- [RECORDED DATA]
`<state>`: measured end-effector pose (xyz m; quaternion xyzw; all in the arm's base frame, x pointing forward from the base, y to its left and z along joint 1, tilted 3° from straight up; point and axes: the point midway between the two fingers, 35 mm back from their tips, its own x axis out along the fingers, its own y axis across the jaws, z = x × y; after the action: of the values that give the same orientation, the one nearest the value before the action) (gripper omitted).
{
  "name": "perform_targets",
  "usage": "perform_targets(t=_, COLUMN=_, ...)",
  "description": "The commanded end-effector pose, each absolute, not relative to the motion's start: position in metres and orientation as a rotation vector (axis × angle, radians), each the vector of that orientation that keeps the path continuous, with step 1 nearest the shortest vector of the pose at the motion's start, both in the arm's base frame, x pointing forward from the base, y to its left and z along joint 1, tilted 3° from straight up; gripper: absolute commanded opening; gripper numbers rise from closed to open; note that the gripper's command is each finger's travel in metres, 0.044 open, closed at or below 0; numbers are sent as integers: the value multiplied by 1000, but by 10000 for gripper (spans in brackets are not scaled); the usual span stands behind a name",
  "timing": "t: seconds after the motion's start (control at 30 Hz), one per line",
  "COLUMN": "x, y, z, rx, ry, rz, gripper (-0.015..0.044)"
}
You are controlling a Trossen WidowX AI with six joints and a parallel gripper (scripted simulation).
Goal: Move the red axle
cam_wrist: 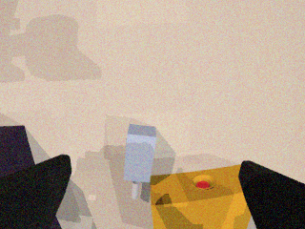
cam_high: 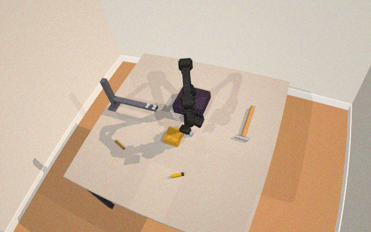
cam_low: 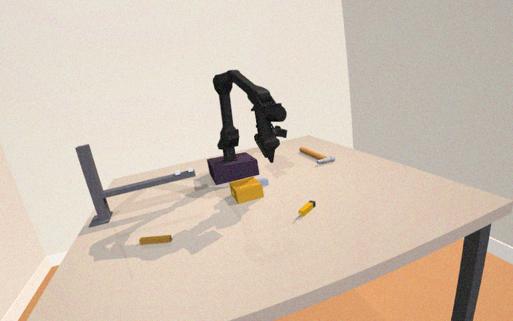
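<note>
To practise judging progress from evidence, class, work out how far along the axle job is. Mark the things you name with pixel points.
Done: nothing yet; the red axle (cam_wrist: 203, 184) shows in the bore of the yellow beam (cam_high: 172, 137) (cam_low: 247, 191) (cam_wrist: 200, 210).
In hand: nothing; the open gripper (cam_high: 187, 132) (cam_low: 271, 160) (cam_wrist: 156, 170) hangs above, apparently approaching.
Left: draw the axle out, set it in the bracket's white V-blocks (cam_high: 151, 106) (cam_low: 183, 172), both bare, then withdraw.

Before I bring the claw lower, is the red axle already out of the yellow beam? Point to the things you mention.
No, the wrist view shows the red axle's end (cam_wrist: 203, 184) sitting in the round hole of the yellow beam (cam_high: 172, 136) (cam_low: 247, 190) (cam_wrist: 202, 210).
</note>
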<state>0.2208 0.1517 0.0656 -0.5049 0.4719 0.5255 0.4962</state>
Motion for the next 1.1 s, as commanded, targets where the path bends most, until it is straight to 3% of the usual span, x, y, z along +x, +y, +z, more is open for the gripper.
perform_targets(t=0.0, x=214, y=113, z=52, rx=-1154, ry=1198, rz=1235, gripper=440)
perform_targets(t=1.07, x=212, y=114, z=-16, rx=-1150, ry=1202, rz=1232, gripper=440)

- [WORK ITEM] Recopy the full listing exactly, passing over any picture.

- [ANSWER BELOW]
`<state>`: measured end-effector pose (xyz m; quaternion xyzw; all in the arm's base frame, x pointing forward from the base, y to its left and z along joint 1, tilted 3° from straight up; point and axes: the point midway between the two fingers, 35 mm back from their tips, its own x axis out along the fingers, its own y axis across the jaws, z = x × y; after the action: of the values that give the same orientation, the one nearest the value before the action) (gripper omitted).
{
  "name": "perform_targets",
  "usage": "perform_targets(t=_, COLUMN=_, ...)",
  "description": "The commanded end-effector pose, each absolute, not relative to the motion's start: position in metres and orientation as a rotation vector (axis × angle, radians), each the vector of that orientation that keeps the path continuous, with step 1 nearest the shortest vector of the pose at the motion's start, both in the arm's base frame, x pointing forward from the base, y to its left and z along joint 1, tilted 3° from straight up; gripper: absolute commanded opening; gripper numbers rise from closed to open; note that the gripper's command is each finger's travel in metres, 0.044 open, closed at or below 0; numbers are sent as integers: the value multiplied by 1000, but by 10000 for gripper (spans in brackets are not scaled); the usual span stands behind a name",
  "timing": "t: seconds after the motion's start (control at 30 Hz), one per line",
  "COLUMN": "x, y, z, rx, ry, rz, gripper (-0.015..0.044)"
}
You are controlling a Trossen WidowX AI with six joints and a parallel gripper (scripted simulation).
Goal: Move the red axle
cam_wrist: 
cam_high: 
cam_low: 
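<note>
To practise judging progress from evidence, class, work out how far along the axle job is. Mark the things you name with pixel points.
Done: nothing yet; the red axle (cam_wrist: 203, 184) shows in the bore of the yellow beam (cam_high: 172, 137) (cam_low: 247, 191) (cam_wrist: 200, 210).
In hand: nothing; the open gripper (cam_high: 187, 132) (cam_low: 271, 160) (cam_wrist: 156, 170) hangs above, apparently approaching.
Left: draw the axle out, set it in the bracket's white V-blocks (cam_high: 151, 106) (cam_low: 183, 172), both bare, then withdraw.

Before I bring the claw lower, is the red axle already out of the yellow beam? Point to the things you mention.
No, the wrist view shows the red axle's end (cam_wrist: 203, 184) sitting in the round hole of the yellow beam (cam_high: 172, 136) (cam_low: 247, 190) (cam_wrist: 202, 210).
</note>
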<state>0.2208 0.1517 0.0656 -0.5049 0.4719 0.5255 0.4962</state>
Motion for the next 1.1 s, as commanded, targets where the path bends most, until it is straight to 3% of the usual span, x, y, z along +x, +y, +z, more is open for the gripper.
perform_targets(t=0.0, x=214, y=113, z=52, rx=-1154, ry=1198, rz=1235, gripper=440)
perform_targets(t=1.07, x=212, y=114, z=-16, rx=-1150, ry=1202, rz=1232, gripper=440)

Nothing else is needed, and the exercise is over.